Right now Diana wants to stay close to Sarah and me. But when the grief over Emily’s death has subsided, she’s going to want to resume her own life,” Matthew said, clearly worried.
“Well, she can’t. Not with you standing by her elbow.” Fernando never minced words with Matthew. Idealists like him needed plain speech or they lost their way. “If Diana loves you, she’ll adapt.”
“She won’t have to adapt,” Matthew said through gritted teeth. “I won’t take her freedom—no matter what it costs me. I wasn’t with Diana at every moment in the sixteenth century. There’s no reason for that to change in the twenty-first.”

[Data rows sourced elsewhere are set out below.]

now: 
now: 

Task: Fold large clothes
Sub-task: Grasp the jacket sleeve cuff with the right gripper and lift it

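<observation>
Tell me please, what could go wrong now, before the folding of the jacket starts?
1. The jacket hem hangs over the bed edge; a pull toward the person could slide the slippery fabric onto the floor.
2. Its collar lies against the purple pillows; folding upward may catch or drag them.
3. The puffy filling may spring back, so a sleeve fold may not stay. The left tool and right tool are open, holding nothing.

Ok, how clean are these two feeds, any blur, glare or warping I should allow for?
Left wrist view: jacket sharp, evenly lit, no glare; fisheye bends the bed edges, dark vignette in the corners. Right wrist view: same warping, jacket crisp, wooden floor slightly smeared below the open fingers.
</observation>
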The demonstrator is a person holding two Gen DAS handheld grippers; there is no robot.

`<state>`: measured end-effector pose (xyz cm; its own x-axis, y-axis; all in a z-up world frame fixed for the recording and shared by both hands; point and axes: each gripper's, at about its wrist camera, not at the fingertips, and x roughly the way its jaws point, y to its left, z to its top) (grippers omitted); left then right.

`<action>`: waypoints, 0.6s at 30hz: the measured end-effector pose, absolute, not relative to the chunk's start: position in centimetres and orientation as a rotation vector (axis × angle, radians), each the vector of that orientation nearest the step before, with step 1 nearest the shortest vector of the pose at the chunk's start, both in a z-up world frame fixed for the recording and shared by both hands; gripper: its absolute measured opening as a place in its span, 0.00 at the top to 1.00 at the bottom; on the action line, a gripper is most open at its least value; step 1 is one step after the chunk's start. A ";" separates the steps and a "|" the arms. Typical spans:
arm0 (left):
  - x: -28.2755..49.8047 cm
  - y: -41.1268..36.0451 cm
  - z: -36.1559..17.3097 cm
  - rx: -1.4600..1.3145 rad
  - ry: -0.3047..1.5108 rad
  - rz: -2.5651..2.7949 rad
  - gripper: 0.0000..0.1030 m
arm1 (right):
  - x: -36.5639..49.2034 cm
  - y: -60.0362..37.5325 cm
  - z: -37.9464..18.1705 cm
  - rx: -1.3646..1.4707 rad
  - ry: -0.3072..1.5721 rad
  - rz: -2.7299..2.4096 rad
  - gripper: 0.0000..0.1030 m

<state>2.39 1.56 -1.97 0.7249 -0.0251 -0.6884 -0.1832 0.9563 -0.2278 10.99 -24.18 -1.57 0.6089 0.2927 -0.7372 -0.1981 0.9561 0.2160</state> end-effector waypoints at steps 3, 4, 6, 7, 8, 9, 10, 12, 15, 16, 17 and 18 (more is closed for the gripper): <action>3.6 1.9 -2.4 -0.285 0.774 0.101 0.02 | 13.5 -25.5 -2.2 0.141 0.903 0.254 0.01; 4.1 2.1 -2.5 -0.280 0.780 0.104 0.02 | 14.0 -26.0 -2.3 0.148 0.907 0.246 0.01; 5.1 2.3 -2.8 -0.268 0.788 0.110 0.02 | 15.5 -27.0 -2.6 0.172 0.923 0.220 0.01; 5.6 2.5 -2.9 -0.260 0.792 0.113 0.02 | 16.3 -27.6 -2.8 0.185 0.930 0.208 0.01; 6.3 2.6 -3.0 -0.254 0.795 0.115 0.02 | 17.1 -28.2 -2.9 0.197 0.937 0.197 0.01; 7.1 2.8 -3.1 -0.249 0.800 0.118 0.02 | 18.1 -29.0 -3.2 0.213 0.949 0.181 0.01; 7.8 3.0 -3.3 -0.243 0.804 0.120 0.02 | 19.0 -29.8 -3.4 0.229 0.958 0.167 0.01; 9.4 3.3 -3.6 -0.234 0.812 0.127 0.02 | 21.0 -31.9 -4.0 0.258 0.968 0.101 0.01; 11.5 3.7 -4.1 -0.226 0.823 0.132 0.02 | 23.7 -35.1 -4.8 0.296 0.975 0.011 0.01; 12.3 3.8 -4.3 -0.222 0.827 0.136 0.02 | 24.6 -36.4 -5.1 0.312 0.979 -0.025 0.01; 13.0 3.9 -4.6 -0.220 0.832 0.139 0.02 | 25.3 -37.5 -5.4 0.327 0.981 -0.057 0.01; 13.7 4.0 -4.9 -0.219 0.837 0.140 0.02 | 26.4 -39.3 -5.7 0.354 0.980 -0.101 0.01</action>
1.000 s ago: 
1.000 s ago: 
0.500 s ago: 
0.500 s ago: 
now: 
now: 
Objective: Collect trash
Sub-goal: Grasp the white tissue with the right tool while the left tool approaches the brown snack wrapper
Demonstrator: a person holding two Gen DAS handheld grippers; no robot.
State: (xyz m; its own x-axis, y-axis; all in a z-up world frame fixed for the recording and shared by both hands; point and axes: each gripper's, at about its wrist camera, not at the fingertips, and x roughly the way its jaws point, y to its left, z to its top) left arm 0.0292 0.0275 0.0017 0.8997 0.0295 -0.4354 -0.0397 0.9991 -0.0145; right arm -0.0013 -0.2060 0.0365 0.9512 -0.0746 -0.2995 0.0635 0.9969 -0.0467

“You managed your feelings in the past because whenever you weren’t at her side, Gallowglass was. Oh, he told me all about your life in London and Prague,” Fernando said when Matthew turned a startled face his way. “And if not Gallowglass, Diana was with someone else: Philippe, Davy, another witch, Mary, Henry. Do you honestly think that mobile phones are going to give you a comparable sense of connection and control?”
Matthew still looked angry, the blood rage just beneath the surface, but he looked miserable, too.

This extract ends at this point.